ZHANG Hong-wei, LI Jing-rong, ZHI Da-shi   

  1. Department of Neurosurgery, the Second Hospital, Tianjin Medical University, Tianjin 300211, China
  • Online:2010-10-16 Published:2012-07-09
  • Contact: ZHI Da-shi (Email: zhhwmen@163.com)

经翼点入路术中视神经-颈内动脉间隙的解剖形态观察

张洪伟,李景荣,只达石   

  1. 300211 天津医科大学第二医院神经外科(张洪伟,李景荣);天津医科大学总医院(只达石)
  • 通讯作者: 只达石(Email:zhhwmen@163.com)

Abstract: Objective To comprehend the anatomic changes of opticocarotid space during neuro-surgical procedure to increase the success rate of operation at sellar region. Methods Tumors at sellar region were operated through Yasargil pterion to opticocarotid space. Digital imaging was used to collect the picture of anatomic changes at preoperation and during operation. The ratio of the length of opticocarotid space and the diameter of internal carotid artery (ICA), and the ratio of the width of opticocarotid space and the diameter of ICA were measured in each picture. These ratios of each patient at preoperation stage and operation stage were compared. Results Opticocarotid space was classified into 3 types: triangle type, fusiform type and fissure type. The ratio of each type may be changed after operation due to the release of tumor. During operation, the ratio of the length of opticocarotid space and the diameter of ICA was 2.58 ± 0.86, and the ratio of the width of opticocarotid space and the diameter of ICA was 1.28 ± 0.52. At preoperation stage, the ratio of the length of opticocarotid space and the diameter of ICA was 1.08 ± 0.87, and the ratio of the width of opticocarotid space and the diameter of ICA was 0.49 ± 0.48. The ratios at operation stage were significantly higher than those at preoperation stage (t = 6.164, P = 0.000; t = 7.030, P = 0.000). Conclusion Comprehending these anatomic changes of opticocarotid space is useful in directing the operation at sellar region.
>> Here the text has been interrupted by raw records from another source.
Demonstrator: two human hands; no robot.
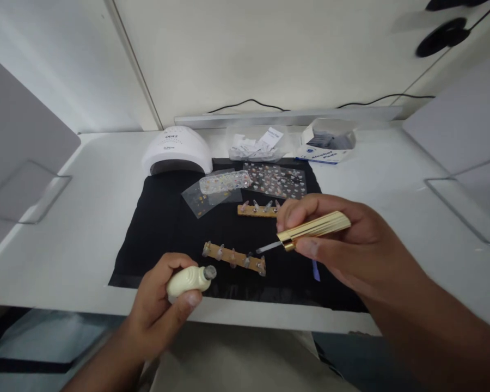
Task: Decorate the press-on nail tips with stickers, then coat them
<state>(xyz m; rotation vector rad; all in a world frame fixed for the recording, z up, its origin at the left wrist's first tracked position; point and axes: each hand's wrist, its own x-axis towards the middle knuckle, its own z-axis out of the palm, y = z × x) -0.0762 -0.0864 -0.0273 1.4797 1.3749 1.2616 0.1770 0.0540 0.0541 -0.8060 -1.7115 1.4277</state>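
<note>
A cream polish bottle (188,281) with its neck uncapped is wrapped in the fingers of my left hand (163,305). Between the thumb and fingers of my right hand (343,234) is a gold brush cap (316,228), its brush pointing left and down. The brush tip is close to the right part of a wooden strip (233,257) that bears several nail tips; whether it touches one is unclear. Behind it lies a second strip (261,210) with nail tips, its right end hidden by my right hand. Both strips rest on a black mat (163,218).
A white nail lamp (177,148) stands at the back left. Sticker sheets (277,179) lie on the mat's back part. Behind are a clear tray with packets (257,146) and an alcohol pads box (325,142). A purple tool (316,271) lies below my right hand.
</note>
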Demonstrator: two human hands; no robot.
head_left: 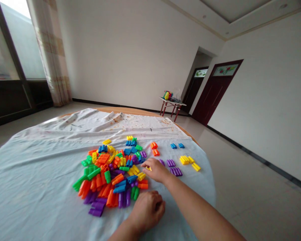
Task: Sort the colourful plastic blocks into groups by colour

Key words: Pituitary neoplasms, Sella turcica, Optic nerve, Carotid artery, internal, Neuroanatomy

摘要: 目的   了解术中视神经-颈内动脉间隙解剖形态,提高鞍区病变手术成功率。方法   采用经Yasargil翼点入路视神经-颈内动脉间隙施行鞍区肿瘤手术,数字影像采集系统收集手术图片,观察术前和术中视神经-颈内动脉间隙的形态变化,分别测量视神经-颈内动脉间隙长、宽径与颈内动脉直径的比值,并进行术前、术中数据对比。结果   视神经-颈内动脉间隙共分为三角形、梭形和裂隙形,在术中不同形态所占比例可因肿瘤压迫解除而发生变化。与手术前比较,手术中视神经-颈内动脉间隙长、宽径与颈内动脉直径的比值分别为2.58 ± 0.86 对1.08 ± 0.87,1.28 ± 0.52 对0.49 ± 0.48,术中测值明显增加,与术前比较差异有统计学意义(t = 6.164,P = 0.000;t = 7.030,P = 0.000)。结论   了解视神经-颈内动脉间隙的术中解剖形态变化对鞍区占位性病变的手术治疗具有指导作用。